Ruth Ann Greco-Gauvreau

The facility I work in is a Level III NICU, which means we can care for infants at 22 weeks’ gestation and 350 grams. Taking care of such small infants has its challenges. One of these is preventing intraventricular hemorrhage (IVH). One of the protocols we use is called a neuro-protection bundle. This care includes maintaining the infant in an elevated, midline supine position for the first seventy-two hours, administering antenatal steroids prior to delivery, giving the mother magnesium sulfate for neuroprotection, and minimizing rapid fluid infusion. We also perform serial head ultrasounds to monitor the infants’ progress, usually on days three and seven of life, and weekly follow-ups to check progression.

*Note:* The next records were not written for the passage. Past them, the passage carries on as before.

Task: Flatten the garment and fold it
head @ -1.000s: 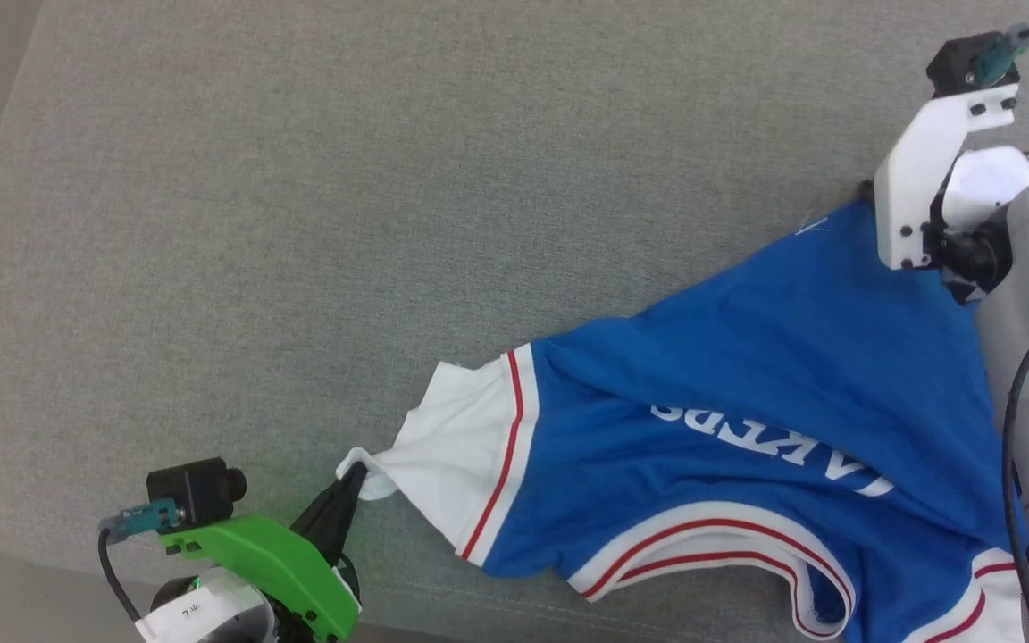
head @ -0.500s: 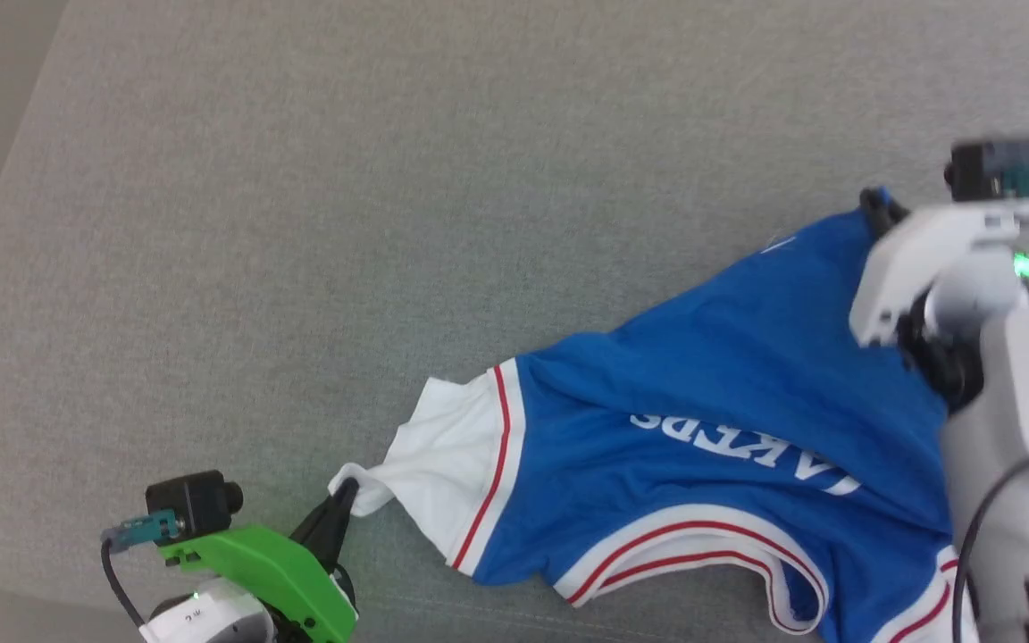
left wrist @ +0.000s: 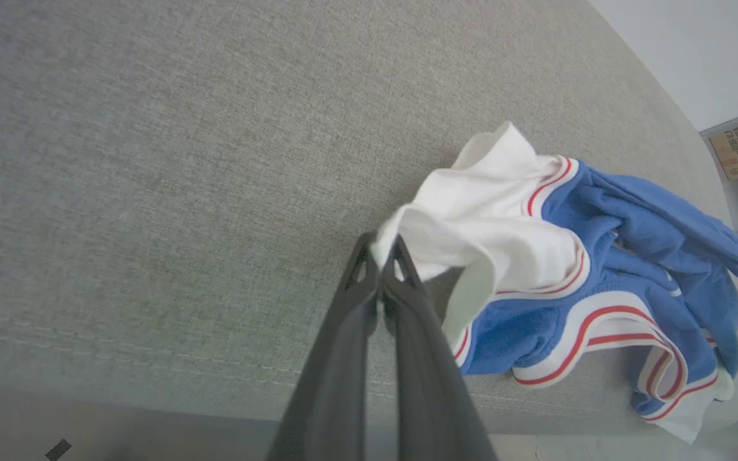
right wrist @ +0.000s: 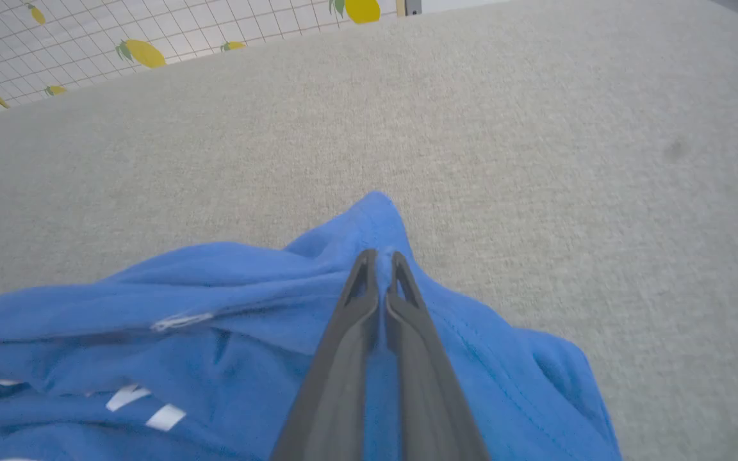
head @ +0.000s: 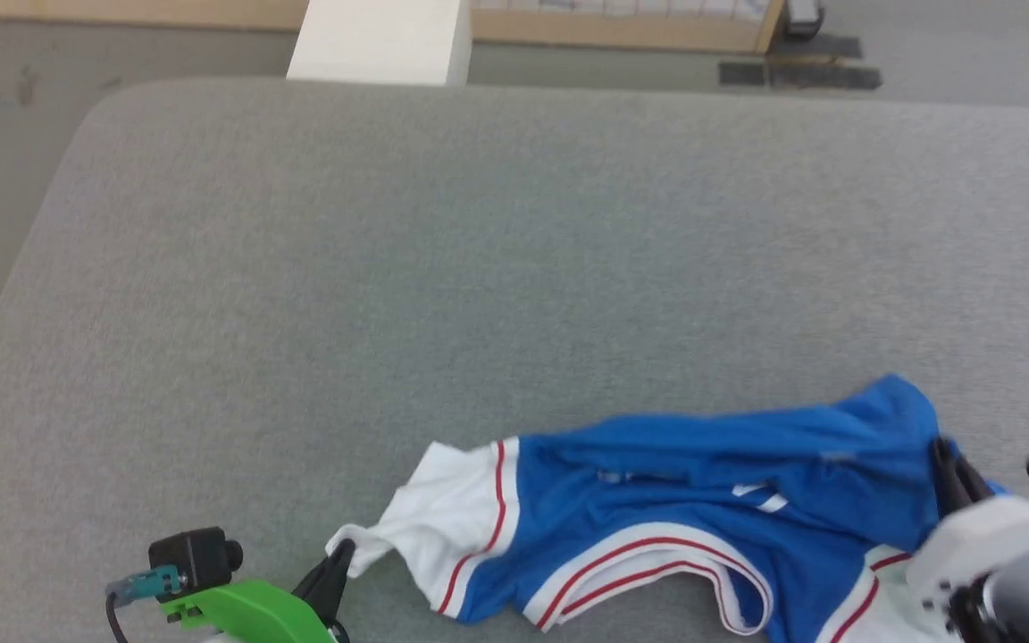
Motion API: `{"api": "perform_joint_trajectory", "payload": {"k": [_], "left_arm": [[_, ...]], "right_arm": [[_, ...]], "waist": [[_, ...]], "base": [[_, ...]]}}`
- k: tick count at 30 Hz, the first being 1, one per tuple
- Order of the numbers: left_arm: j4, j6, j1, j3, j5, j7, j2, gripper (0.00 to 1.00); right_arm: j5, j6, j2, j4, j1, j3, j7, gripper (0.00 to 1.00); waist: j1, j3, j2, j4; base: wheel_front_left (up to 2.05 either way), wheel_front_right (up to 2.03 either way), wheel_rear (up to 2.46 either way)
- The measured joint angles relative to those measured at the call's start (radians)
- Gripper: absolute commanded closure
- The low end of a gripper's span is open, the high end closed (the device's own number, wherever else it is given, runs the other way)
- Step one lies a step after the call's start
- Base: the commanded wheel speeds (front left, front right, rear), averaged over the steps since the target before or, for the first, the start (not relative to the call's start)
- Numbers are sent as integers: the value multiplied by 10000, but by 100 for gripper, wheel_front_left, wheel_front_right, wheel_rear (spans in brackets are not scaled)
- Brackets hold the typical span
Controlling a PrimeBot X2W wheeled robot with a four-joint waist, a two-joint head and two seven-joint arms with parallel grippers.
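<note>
Start with the desk (head: 479,268): most of its grey fabric top lies open beyond the garment (head: 702,473), while the shirt sits bunched along the near edge. In the left wrist view its striped trim reaches the seam at that edge. If you draw both arms toward yourself, I expect the loose lower part to slide over the edge and drag the rest down, so spread it away from you.

The garment itself is a long crumpled ridge, blue body folded over so that only scraps of the white lettering show. Pulling the two ends apart hard may tighten it into a rope rather than open it, because the layers look twisted together.

The right end effector (right wrist: 378,259) is clenched on a raised peak of blue cloth at the shirt's right end. I cannot tell whether it has one layer or several. If several, the body will not lie flat when stretched.

The left end effector (left wrist: 382,253) is clenched on just the tip of the white sleeve (left wrist: 471,211) at the left end. That is a thin bite, and a sharp tug could slip it free.

So the shirt lies stretched between your two end effectors, touching both.
</note>
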Motion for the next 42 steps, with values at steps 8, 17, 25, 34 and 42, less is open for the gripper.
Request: {"api": "perform_joint_trajectory", "payload": {"k": [8, 17, 25, 34, 42], "left_arm": [[-119, -50, 157, -12, 2, -125, 128, 100], [-219, -370, -1481, 221, 203, -531, 422, 100], [449, -458, -4974, 698, -479, -330, 251, 100], [1666, -226, -10125, 965, -190, -414, 351, 100], [2713, 161, -14475, 1104, 784, -1492, 495, 100]], "right_arm": [[485, 0, 13, -1007, 1189, -8, 545, 100], [-98, 0, -82, -2052, 384, 692, 1841, 100], [0, 0, -1313, -1975, -3097, 1852, 3078, 100], [15, 0, -1559, -602, -8069, 2079, 3396, 100], [-805, 0, -1336, 867, -11624, 1703, 2406, 100]], "waist": [[0, -595, 0, -556], [0, -716, 0, -971], [0, -24, 0, -1101], [0, 1502, 0, -1282], [3, 3128, 0, -1474]], "base": [[0, 0, 0], [0, 0, 0], [0, 0, 0], [0, 0, 0], [0, 0, 0]]}}
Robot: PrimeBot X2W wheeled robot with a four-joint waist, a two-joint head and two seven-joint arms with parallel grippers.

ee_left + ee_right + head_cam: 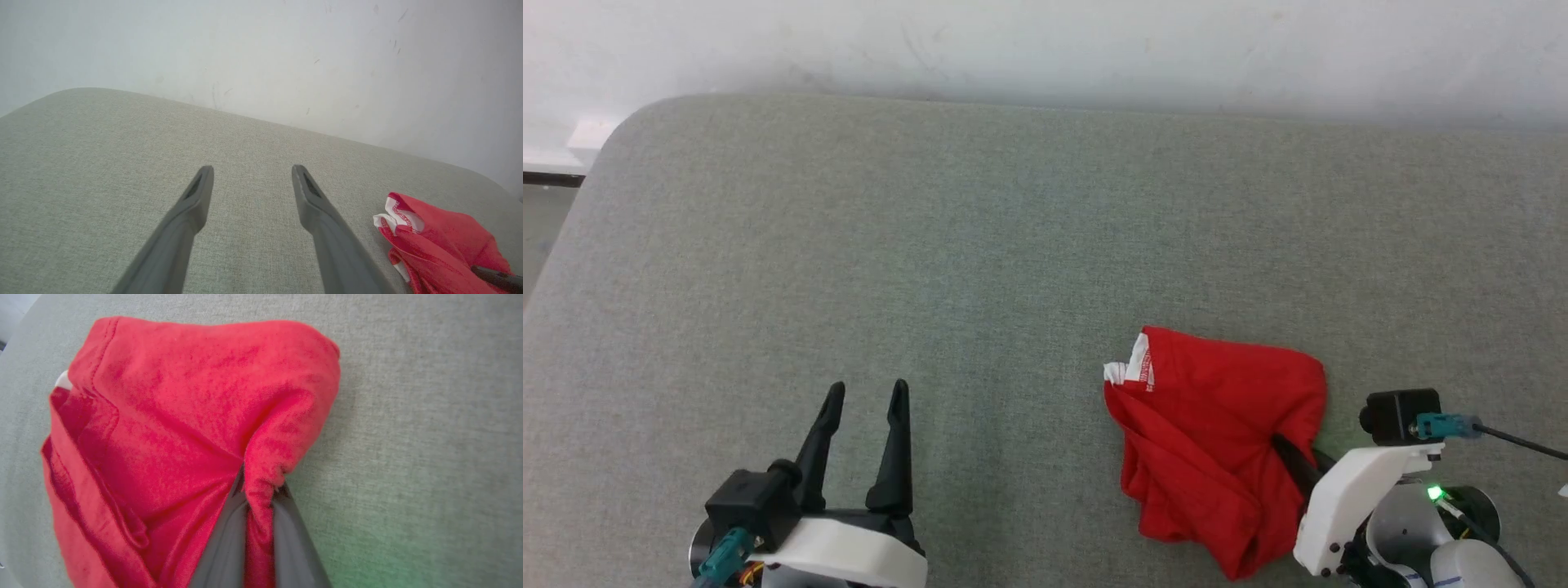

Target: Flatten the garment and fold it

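Note:
The garment [1209,433], bright red with a white edge band, lies crumpled on the grey cushion at the lower right. My right gripper [1286,447] is shut on a pinched fold of the garment [257,490] at its right side, the two dark fingers [222,543] pressing red cloth between them. My left gripper [864,400] stands open at the lower left, well apart from the cloth, with bare cushion between its fingers [192,204]. The garment [437,241] also appears at the right of the left wrist view, showing its white band.
The grey fabric cushion [980,245] spans the whole work area, with a rounded corner at the far left. A white wall [1045,41] rises behind it. Open cushion surface stretches left and beyond the garment.

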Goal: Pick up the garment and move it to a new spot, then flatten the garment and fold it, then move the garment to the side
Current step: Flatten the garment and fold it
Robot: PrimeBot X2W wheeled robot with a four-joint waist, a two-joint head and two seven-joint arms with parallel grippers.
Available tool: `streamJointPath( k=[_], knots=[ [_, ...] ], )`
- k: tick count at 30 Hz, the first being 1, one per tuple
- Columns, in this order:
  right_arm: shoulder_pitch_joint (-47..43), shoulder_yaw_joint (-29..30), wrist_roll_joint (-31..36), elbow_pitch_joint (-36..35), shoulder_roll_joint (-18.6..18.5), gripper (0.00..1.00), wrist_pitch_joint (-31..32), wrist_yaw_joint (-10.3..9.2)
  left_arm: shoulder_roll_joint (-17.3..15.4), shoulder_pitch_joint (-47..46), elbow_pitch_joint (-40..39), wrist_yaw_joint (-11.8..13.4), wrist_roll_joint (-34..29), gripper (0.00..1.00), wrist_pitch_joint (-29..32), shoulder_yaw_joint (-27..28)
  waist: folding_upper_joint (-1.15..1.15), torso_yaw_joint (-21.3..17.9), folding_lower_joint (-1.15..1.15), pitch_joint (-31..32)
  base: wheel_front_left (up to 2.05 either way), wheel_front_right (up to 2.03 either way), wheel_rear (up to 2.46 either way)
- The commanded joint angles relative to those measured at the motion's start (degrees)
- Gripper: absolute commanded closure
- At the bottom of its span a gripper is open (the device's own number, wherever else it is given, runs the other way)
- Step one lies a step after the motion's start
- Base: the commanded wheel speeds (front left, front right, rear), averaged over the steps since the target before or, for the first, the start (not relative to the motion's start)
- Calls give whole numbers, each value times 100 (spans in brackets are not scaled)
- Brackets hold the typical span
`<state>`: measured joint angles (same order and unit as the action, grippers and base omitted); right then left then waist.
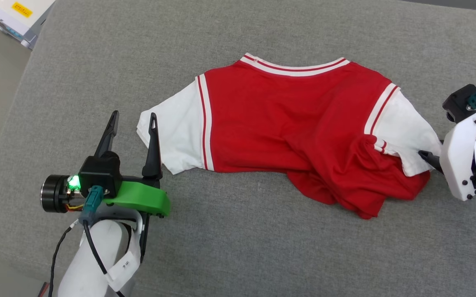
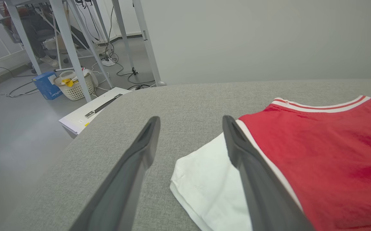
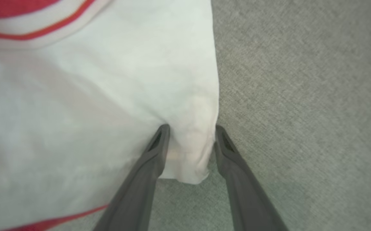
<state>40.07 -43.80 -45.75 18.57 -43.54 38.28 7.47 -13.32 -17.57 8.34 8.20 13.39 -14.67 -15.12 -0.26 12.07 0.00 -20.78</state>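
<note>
The garment [image 1: 287, 123] lies spread on the grey padded surface [image 1: 262, 247], red body up, collar away from me, its lower right part bunched in folds. My left gripper [image 1: 134, 114] stands open just left of the white left sleeve [image 2: 204, 186], its right finger at the sleeve's edge. My right gripper [image 1: 425, 159] is at the right sleeve. In the right wrist view its fingers [image 3: 159, 144] straddle the sleeve's white corner [image 3: 188, 154], still apart, with the cloth between them.
A white box [image 1: 15, 16] sits off the surface's far left corner. In the left wrist view, beyond the rounded left edge, the floor holds a white basket [image 2: 74, 86], a blue box [image 2: 47, 85], metal table legs [image 2: 66, 41] and cables.
</note>
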Motion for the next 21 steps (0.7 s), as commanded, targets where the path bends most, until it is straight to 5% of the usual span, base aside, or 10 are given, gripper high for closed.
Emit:
streamJointPath(
  k=[1, 10, 21],
  knots=[
    [-214, -241, -57, 126, 162, 100, -124, 2, 51, 69, 8, -52, -69, 0, -32, 48, 26, -117, 0, 123, 0, 0, 0],
    [-198, 18, -145, -708, -415, 100, -1271, 2, 184, 281, 79, -202, -319, 0, -32, 247, 26, -403, 0, 458, 0, 0, 0],
    [-1320, 1471, -524, -1648, -1290, 100, -1183, 2, 235, 427, 74, -328, -493, 0, -33, 389, 26, -685, 0, 518, 0, 0, 0]
  ],
)
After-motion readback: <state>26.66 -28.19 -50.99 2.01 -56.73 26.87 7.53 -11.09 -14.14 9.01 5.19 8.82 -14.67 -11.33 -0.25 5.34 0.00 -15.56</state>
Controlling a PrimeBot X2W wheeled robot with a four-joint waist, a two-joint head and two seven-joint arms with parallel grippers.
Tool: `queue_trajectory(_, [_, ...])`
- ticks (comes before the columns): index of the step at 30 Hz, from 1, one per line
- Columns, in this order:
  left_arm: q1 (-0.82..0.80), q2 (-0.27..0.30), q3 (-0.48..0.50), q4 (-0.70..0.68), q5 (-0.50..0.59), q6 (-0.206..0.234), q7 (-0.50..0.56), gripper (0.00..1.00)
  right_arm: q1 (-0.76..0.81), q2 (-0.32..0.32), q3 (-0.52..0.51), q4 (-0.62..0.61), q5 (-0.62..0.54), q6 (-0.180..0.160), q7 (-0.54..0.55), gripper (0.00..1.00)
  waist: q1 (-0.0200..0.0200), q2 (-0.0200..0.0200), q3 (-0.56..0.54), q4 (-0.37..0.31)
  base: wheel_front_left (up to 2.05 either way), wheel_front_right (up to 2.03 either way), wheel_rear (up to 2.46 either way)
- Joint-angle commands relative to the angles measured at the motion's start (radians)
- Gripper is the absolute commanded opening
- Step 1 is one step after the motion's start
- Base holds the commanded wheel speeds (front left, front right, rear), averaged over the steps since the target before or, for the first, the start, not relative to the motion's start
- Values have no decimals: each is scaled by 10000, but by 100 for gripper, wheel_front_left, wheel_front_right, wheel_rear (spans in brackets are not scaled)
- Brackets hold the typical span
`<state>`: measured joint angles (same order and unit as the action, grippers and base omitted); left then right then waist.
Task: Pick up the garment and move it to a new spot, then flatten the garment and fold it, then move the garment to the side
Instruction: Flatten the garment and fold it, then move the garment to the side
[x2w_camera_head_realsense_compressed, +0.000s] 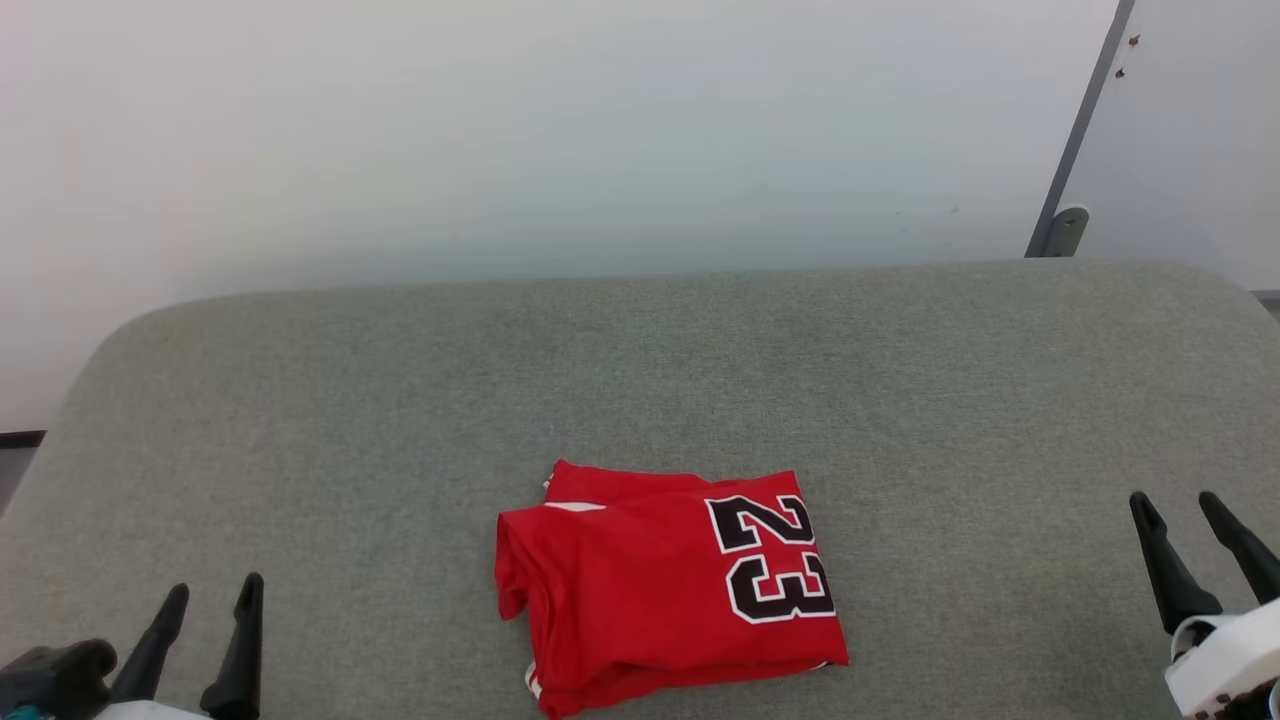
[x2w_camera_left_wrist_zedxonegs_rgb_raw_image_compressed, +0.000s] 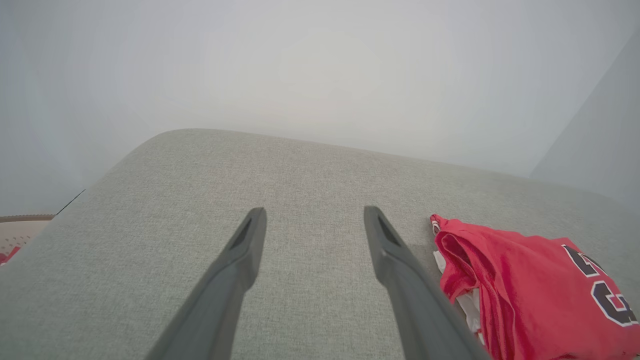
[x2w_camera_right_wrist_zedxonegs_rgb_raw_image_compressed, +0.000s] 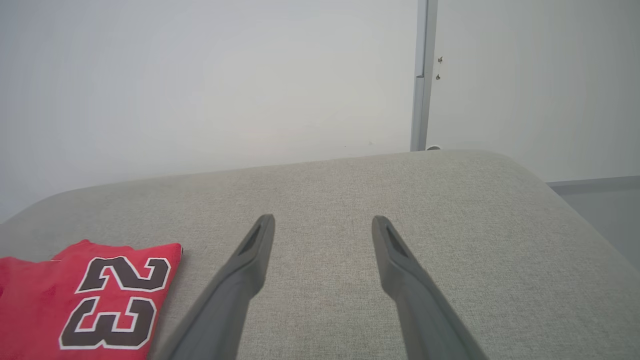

Of course, preventing preterm delivery is the best method to avoid IVH. “Nursing care plays a critical role in reducing the progression and severity of GMH– IVH. Nursing interventions can be implemented by the care team for prevention and protection against GMH– IVH. The infant’s  head should be maintained in a midline position with the  head slightly elevated to reduce intracranial pressure and prevent obstruction of the jugular veins. Meta-anaylses support that maintaining the infant’s  head in a midline position might reduce infant mortality” (Langley, 2022).Skilled nursing care is essential to preventing damage, especially due to IVH.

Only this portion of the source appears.